For cross-request consistency (e.g., POST then redirect to GET), use a short delay or version-based cache invalidation.

Connection Pool Sizing

Each database gets its own connection pool. Size them based on your thread count:

# Pool size should be >= Zig HTTP worker thread count (default 24)
# pg.zig pins one connection per thread for the lifetime of the thread
connections.configure({
    "default": {"url": "postgres://primary/mydb", "pool_size": 32},
    "replica": {"url": "postgres://replica/mydb", "pool_size": 32},
})

See Multi-Database Reference for custom routers, per-model database binding, and health checks.

Monitoring

Key Metrics

HyperDjango exposes Prometheus-compatible metrics via the telemetry subsystem:

from hyperdjango.telemetry import configure_from_settings

telemetry = configure_from_settings(app)
app.get("/metrics")(telemetry.prometheus_sink.handler)

Critical metrics to monitor:

Metric Alert threshold What it means
hyperdjango_http_request_duration_seconds p99 > 500ms Requests are slow — check DB or cache
hyperdjango_http_requests_total{status="5xx"} > 0.1% of total Server errors — check logs
Cache hit rate (via cache.stats) < 90% Cache is too small or TTLs are wrong
hyperdjango_pool_waiters > 0 sustained Pool is undersized — increase POOL_SIZE
hyperdjango_pool_available = 0 sustained All connections busy — DB is the bottleneck
hyperdjango_rate_limit_hits_total Sudden spike Possible abuse or misconfigured limits

Health Check Endpoint

app.mount_health()  # GET /health → {"status": "ok"}

For deeper health checks (database connectivity, pool health):

@app.get("/health/ready")
async def readiness(request):
    db = get_db()
    try:
        await db.query_val("SELECT 1")
        return {"status": "ok", "db": "connected"}
    except Exception as e:
        return Response.json({"status": "error", "db": str(e)}, status=503)
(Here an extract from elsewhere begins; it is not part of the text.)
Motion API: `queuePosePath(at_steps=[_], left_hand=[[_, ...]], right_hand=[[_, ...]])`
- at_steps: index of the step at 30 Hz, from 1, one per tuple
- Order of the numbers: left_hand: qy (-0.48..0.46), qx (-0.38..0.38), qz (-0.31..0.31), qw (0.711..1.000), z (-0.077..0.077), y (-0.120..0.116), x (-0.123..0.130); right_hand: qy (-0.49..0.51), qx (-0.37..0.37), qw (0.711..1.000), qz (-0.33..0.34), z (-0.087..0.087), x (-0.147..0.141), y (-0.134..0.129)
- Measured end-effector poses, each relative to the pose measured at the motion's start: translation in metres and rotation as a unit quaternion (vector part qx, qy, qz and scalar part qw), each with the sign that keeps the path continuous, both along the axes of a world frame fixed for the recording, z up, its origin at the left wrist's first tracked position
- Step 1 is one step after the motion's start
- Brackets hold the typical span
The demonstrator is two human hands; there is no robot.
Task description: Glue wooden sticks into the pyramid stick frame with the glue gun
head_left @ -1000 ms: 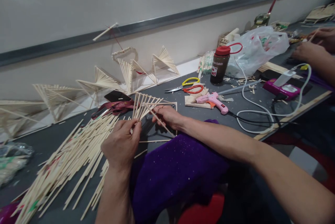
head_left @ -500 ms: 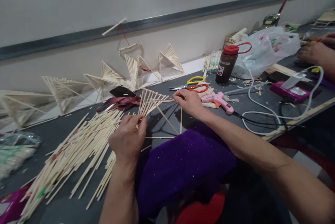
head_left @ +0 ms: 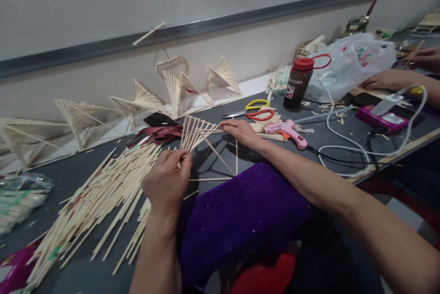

Wire this to nginx upstream health checks or Kubernetes readiness probes.

Failure Modes and Graceful Degradation

Failure Impact Mitigation
L2 cache (DatabaseCache) down L1 still serves; new misses hit DB directly TwoTierCache(fail_silently=True) logs warning, continues serving
Read replica down Reads fail on replica PrimaryReplicaRouter falls back to primary (configure fallback=True)
Primary DB overloaded All writes slow Scale connection pool, add read replicas, cache write-heavy reads
Cache stampede Burst of identical expensive queries StampedeProtection spreads recomputation via XFetch
Hash ring node removed ~1/N keys rerouted Consistent hashing limits blast radius; rerouted keys recompute on first access
App server crashed nginx routes to remaining instances Run 2+ instances behind nginx upstream with health checks

Configuration Reference

Setting Default What it controls
POOL_SIZE max(THREAD_POOL_SIZE + 8, 32) pg.zig connection pool per database
THREAD_POOL_SIZE 24 Zig HTTP worker threads
MAX_BODY_SIZE 10485760 (10MB) Maximum request body size
CACHE_TTL 300 Default cache TTL (seconds)
TELEMETRY_ENABLED False Enable Prometheus metrics
TELEMETRY_DRAIN_INTERVAL 1.0 Metric flush interval (seconds)
TELEMETRY_SAMPLE_RATIO 0.01 Trace sampling ratio (1% default)
RATELIMIT_IETF_HEADERS True Emit IETF RateLimit-Policy headers

See Settings Reference and Tuning Guide for the full list.